WHAT THE EXERCISE ASKS:
Please quote exactly the lines below from the line containing "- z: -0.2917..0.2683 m" to the line containing "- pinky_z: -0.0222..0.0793", both lines included, and nothing else.

+-------+

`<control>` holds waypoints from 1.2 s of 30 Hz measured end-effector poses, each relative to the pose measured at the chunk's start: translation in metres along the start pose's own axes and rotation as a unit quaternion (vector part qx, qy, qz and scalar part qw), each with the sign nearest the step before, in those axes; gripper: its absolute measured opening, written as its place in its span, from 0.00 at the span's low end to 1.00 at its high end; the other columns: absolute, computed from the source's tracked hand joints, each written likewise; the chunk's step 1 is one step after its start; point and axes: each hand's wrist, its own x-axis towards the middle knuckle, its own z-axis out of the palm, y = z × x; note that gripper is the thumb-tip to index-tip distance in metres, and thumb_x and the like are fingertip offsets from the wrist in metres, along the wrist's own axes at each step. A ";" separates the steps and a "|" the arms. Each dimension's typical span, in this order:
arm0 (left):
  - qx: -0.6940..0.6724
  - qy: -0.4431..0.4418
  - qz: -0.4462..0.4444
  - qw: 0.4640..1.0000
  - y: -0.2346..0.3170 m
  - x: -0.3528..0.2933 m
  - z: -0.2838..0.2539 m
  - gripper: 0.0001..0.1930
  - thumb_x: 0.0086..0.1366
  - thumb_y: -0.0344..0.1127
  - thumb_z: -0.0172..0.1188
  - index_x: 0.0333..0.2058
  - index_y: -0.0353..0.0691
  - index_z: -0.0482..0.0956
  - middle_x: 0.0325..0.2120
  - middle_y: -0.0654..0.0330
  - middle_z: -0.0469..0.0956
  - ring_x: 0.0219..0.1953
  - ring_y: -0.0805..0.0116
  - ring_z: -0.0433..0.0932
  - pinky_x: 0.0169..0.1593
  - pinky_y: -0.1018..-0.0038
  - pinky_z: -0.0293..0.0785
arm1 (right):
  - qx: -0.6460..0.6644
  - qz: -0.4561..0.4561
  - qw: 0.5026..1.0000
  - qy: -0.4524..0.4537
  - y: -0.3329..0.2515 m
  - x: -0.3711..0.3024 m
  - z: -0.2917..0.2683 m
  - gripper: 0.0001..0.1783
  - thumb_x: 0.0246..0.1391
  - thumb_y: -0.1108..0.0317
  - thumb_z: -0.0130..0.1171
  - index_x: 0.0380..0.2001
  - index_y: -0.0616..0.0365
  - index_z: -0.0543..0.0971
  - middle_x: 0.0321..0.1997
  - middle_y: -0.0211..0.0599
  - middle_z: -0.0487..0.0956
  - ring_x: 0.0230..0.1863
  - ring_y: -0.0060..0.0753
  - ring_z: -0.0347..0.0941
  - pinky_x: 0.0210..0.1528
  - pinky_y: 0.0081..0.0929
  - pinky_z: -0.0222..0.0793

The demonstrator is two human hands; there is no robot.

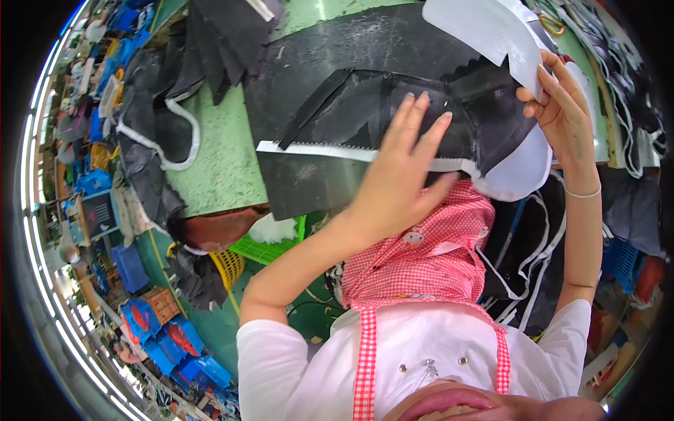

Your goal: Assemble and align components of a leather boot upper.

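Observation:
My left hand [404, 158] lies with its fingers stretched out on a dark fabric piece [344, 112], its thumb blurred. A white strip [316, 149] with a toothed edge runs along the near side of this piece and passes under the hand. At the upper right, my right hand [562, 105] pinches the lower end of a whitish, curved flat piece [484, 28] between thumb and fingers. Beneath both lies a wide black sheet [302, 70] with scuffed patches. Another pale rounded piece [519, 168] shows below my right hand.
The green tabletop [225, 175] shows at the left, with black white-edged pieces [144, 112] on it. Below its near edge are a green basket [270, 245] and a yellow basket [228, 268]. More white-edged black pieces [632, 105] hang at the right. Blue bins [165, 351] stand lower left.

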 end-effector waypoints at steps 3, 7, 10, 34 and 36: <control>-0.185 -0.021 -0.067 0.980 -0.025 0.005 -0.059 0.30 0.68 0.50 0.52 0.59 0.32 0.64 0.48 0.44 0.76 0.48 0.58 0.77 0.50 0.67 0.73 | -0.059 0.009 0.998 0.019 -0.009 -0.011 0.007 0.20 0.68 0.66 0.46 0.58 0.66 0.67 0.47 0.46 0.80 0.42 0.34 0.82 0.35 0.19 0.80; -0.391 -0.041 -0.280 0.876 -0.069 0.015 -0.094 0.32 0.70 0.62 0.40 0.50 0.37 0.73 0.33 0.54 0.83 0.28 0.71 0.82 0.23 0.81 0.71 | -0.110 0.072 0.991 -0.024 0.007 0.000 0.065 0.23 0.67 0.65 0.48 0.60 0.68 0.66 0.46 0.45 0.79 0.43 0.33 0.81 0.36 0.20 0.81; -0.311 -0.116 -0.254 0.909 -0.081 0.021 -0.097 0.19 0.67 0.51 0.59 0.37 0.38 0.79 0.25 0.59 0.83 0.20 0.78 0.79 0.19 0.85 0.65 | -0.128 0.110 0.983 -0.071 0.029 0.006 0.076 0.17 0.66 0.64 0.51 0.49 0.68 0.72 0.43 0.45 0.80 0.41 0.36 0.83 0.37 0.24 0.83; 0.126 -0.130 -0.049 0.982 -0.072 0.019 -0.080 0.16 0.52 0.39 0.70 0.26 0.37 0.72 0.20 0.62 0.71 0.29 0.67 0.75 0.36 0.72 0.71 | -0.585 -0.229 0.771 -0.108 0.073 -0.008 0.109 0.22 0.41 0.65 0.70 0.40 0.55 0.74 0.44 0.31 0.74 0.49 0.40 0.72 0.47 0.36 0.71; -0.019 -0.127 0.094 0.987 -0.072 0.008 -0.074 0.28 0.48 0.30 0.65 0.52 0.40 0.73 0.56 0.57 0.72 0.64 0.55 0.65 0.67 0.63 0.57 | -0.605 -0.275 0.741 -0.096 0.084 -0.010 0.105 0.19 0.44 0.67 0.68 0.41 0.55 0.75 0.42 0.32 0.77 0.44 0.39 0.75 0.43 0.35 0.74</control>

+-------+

REPLY:
  - z: -0.2917..0.2683 m
  - gripper: 0.0001..0.1783
  - thumb_x: 0.0246..0.1391
  - thumb_y: -0.1108..0.0317
  - thumb_z: -0.0130..0.1171
  - index_x: 0.0380..0.2001
  - index_y: -0.0616..0.0365
  - index_z: -0.0543..0.0971
  - middle_x: 0.0321..0.1997
  - middle_y: -0.0211..0.0599
  - middle_z: -0.0487..0.0956
  - ring_x: 0.0230..0.1863
  - ring_y: -0.0060..0.0753
  - ring_z: -0.0347..0.0941
  - pinky_x: 0.0210..0.1528
  - pinky_y: 0.0081..0.0929
  - pinky_z: -0.0222..0.0793

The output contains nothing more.